常見:北澤さんの言う「人材が育つ営業現場」は、当たり前のようで新しいと思ったんです。大手企業で成功体験のある営業マンがベンチャーに来て「気合いと根性だ」と部下を使う。無理して成功しなさそうな案件を取ってくるから、評判も落ちていく。やっぱり、日本企業の強みは人が人を育てる連鎖だと改めて知りました。
勇気ある投資を
常見:石川さんはこの本をどう読まれましたか?
石川 明(以下、石川):よく、「一度は営業をしてみるもんだ」と言われますよね。ぼくも、なんとなくそうなのかなと思いつつ、でもうまく説明できずにいたのですが、この本を読んで、やはり営業をすることで仕事を覚えると思いましたね。
今の若い人は、経験を積めない状況です。成長していた市場でやっているときは、機会が向こうからやってきました。でも、低成長になってくると、機会が与えられず、貴重な機会はエースの先輩がやってしまいます。「自分で企画したい」と考える若者はいっぱいいるのに、一度も経験できずに10年目……というケースがよくあります。
ぼくは「社内起業」の本を書きましたが、新規営業はまさに小さな起業だと思っているんです。お客さんの前に対峙して、このお客さんをなんとかしたいと、考えるわけですよね。ですから、さまざまな経験ができる分、営業は人が育ちやすいのかなぁと思いました。
北澤:企画ほど顕著ではないですが、営業の現場でも、いいスポンサーはエースがやる。でも、これをやってしまうとダメなんです。ただ、会社が成果を求めるので、そうせざるをえない事情もあります。
常見:本では「機会」という言い方をしていますよね。よく、元リクルートの人が創業者の故・江副浩正氏の言葉を引用して「みずから機会を創り出し、機会によってみずからを変えよ」と言います。ぼくは薄々気がついていたのですが、「みずから機会を」という割に、リクルートは「機会」の「与え方」がうまい会社だったと思うんです。北澤さんも、評価が高くなかった人を、なんで不調だったのかを見抜いたうえで、係長に抜擢したと本に書いていましたね。

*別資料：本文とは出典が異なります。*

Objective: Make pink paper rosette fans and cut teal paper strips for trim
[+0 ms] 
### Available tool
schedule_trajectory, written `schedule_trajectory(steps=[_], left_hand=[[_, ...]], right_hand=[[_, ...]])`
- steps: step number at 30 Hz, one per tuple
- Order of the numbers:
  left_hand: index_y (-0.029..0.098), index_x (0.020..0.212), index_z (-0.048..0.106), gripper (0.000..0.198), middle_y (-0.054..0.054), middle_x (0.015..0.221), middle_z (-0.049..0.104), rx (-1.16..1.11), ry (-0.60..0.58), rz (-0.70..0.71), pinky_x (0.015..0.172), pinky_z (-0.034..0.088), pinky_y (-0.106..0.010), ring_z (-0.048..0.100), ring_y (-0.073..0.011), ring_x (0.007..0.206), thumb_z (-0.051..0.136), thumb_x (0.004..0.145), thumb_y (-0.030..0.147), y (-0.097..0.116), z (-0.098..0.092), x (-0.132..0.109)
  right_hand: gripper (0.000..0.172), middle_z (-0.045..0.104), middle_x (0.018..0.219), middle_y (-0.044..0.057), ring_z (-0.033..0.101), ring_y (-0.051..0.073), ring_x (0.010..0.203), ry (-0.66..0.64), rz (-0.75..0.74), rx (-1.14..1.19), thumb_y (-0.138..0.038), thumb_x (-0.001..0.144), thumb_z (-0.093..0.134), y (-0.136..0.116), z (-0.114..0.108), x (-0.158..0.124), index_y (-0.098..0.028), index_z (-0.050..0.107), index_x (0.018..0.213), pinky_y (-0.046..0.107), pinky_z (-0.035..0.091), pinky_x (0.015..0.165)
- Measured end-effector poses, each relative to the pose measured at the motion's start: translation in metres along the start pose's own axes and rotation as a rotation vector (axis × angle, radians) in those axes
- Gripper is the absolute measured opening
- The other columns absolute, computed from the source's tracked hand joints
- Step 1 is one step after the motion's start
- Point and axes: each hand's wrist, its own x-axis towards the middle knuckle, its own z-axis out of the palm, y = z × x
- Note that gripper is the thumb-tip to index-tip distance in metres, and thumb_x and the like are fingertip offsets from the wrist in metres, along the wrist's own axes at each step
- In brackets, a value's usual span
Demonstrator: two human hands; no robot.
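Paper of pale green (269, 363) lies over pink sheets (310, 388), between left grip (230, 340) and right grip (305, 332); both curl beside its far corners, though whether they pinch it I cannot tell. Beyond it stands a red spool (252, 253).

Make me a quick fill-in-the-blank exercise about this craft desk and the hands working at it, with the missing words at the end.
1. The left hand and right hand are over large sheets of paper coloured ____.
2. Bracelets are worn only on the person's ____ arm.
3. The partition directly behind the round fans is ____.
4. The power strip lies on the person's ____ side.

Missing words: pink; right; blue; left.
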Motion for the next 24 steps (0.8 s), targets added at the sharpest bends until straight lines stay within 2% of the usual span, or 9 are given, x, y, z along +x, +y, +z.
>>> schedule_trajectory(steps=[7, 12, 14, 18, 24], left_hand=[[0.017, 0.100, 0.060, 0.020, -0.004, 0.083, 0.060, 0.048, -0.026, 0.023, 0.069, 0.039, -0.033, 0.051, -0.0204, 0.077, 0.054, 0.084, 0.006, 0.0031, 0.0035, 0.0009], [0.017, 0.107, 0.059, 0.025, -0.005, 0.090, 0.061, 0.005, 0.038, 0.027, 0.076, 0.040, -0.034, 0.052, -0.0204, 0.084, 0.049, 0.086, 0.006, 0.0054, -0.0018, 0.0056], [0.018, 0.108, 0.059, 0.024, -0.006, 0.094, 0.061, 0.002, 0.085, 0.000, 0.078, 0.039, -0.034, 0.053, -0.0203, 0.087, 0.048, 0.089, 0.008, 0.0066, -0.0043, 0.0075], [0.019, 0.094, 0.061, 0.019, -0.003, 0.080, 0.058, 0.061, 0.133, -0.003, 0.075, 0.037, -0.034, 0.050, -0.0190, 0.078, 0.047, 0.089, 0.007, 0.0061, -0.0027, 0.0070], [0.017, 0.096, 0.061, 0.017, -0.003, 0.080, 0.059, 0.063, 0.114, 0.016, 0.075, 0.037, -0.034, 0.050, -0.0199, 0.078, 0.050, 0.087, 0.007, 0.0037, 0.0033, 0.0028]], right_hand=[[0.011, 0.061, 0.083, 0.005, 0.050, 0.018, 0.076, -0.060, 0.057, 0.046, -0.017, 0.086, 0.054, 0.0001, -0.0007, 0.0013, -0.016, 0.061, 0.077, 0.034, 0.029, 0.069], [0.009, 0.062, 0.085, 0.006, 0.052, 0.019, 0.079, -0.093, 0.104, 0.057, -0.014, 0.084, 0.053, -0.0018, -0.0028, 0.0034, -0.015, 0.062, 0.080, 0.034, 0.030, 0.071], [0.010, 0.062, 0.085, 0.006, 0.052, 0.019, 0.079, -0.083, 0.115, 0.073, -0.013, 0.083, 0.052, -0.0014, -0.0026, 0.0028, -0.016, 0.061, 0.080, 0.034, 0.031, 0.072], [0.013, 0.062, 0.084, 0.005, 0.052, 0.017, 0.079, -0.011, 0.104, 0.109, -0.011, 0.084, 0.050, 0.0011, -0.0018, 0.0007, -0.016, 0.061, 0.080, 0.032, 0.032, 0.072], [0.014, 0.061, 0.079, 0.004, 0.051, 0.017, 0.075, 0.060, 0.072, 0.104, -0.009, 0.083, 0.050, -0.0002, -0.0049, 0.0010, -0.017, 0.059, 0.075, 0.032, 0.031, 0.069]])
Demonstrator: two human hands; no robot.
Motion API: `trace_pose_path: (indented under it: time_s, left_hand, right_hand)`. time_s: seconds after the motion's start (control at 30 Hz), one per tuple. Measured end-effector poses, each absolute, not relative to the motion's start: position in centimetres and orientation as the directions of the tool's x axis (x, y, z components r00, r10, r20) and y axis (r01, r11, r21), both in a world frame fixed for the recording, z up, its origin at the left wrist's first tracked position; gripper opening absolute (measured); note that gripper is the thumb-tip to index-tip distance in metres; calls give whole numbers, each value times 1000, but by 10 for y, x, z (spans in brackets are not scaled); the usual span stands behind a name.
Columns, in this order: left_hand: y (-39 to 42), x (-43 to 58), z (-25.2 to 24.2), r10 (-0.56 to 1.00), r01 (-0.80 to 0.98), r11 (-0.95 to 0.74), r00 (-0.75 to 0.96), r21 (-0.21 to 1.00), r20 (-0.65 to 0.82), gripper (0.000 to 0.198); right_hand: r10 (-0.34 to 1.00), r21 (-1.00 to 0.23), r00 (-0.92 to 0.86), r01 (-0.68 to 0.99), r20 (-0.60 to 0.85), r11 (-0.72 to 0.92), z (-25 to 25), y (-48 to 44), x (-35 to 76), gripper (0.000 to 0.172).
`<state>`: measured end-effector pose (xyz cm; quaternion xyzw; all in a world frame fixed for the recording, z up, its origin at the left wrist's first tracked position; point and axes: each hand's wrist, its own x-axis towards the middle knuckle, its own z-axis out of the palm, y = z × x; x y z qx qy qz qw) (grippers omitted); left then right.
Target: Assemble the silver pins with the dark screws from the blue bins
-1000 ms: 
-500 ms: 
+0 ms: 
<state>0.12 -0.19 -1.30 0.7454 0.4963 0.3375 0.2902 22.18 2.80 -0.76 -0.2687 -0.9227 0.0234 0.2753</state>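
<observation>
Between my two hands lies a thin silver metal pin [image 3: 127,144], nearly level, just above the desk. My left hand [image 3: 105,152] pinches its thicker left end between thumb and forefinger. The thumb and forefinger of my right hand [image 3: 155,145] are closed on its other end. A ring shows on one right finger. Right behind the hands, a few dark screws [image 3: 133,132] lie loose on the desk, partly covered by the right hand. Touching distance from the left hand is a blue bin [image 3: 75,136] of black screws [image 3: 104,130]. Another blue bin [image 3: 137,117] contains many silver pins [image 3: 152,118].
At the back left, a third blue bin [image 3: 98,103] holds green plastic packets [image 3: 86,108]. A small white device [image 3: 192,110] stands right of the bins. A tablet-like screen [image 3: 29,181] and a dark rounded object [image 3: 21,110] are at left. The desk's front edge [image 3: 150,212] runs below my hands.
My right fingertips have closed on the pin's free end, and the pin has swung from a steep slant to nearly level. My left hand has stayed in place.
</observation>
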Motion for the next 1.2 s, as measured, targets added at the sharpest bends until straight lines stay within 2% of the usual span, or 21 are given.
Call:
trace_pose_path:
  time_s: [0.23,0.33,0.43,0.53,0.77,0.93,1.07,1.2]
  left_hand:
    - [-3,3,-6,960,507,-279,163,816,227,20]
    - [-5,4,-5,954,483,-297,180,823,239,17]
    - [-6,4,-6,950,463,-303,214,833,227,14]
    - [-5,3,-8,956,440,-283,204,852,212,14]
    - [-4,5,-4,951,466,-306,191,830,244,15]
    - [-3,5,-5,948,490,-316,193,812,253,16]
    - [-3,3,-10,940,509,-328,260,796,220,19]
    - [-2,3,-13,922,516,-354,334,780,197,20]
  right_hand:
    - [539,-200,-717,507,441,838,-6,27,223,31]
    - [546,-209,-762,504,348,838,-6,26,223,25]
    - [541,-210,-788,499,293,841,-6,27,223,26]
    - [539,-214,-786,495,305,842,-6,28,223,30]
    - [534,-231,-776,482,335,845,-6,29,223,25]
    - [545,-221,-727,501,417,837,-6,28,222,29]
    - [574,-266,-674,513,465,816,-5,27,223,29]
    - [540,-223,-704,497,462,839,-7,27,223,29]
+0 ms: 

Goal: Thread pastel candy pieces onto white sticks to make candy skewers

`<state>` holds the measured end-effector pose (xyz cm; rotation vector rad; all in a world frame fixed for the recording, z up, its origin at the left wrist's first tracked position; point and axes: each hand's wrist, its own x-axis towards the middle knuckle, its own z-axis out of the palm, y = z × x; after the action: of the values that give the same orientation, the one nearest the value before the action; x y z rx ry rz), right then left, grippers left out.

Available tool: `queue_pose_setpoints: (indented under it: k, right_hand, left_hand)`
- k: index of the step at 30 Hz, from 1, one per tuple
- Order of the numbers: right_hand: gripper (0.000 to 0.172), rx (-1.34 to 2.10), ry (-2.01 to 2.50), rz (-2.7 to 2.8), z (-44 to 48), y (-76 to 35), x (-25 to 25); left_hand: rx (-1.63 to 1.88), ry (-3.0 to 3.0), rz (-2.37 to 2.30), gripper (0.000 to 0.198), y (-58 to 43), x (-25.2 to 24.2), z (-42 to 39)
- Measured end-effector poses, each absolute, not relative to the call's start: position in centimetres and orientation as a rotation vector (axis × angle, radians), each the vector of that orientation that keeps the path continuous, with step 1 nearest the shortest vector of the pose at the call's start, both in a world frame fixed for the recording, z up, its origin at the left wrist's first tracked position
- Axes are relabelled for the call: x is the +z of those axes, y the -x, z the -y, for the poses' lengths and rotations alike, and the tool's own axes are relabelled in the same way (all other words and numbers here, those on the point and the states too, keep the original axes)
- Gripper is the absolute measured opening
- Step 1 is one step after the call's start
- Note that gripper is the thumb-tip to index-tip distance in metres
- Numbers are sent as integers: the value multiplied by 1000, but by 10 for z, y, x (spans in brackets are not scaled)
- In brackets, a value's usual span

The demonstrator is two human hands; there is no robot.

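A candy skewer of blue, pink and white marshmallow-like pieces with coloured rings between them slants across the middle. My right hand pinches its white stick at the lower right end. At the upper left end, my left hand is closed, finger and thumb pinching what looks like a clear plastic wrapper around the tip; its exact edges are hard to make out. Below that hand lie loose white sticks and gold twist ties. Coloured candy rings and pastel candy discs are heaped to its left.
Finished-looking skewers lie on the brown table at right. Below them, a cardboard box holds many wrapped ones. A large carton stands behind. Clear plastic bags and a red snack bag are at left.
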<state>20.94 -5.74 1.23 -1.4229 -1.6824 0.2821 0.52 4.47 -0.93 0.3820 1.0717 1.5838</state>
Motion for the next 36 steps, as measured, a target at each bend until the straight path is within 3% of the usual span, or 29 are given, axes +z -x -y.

北澤:そうなんです。私の部下にあたる係長を決める際、エースというよりも、横浜の支社でくすぶっていた人を選びました。しかし、彼は年間MVPになる人材に成長したんです。
石川:勇気のある投資ですよね。 彼のどこを評価したのですか?
北澤:彼は確かに成果を出していませんでした。でも、自分をごまかさずにちゃんと向き合っているのを感じたんです。だから、やり方さえあえば、成長の伸びしろがあると思いました。
すごく当たり前の話ですが、イノベーションを起こすには経験が必要です。それに加え、自分と向き合って自分のコアを鍛えないといけません。しかし、経験を積んでいくにしたがって、自分のコアではなく、殻だけが鍛えられていく人が多いのです。
外側は立派かもしれませんが、中身はまだまだ未熟である40代、50代がかなり多いと感じています。困難があると逃げてしまうので、部下を育てることもできません。イノベーションも生まれないのです。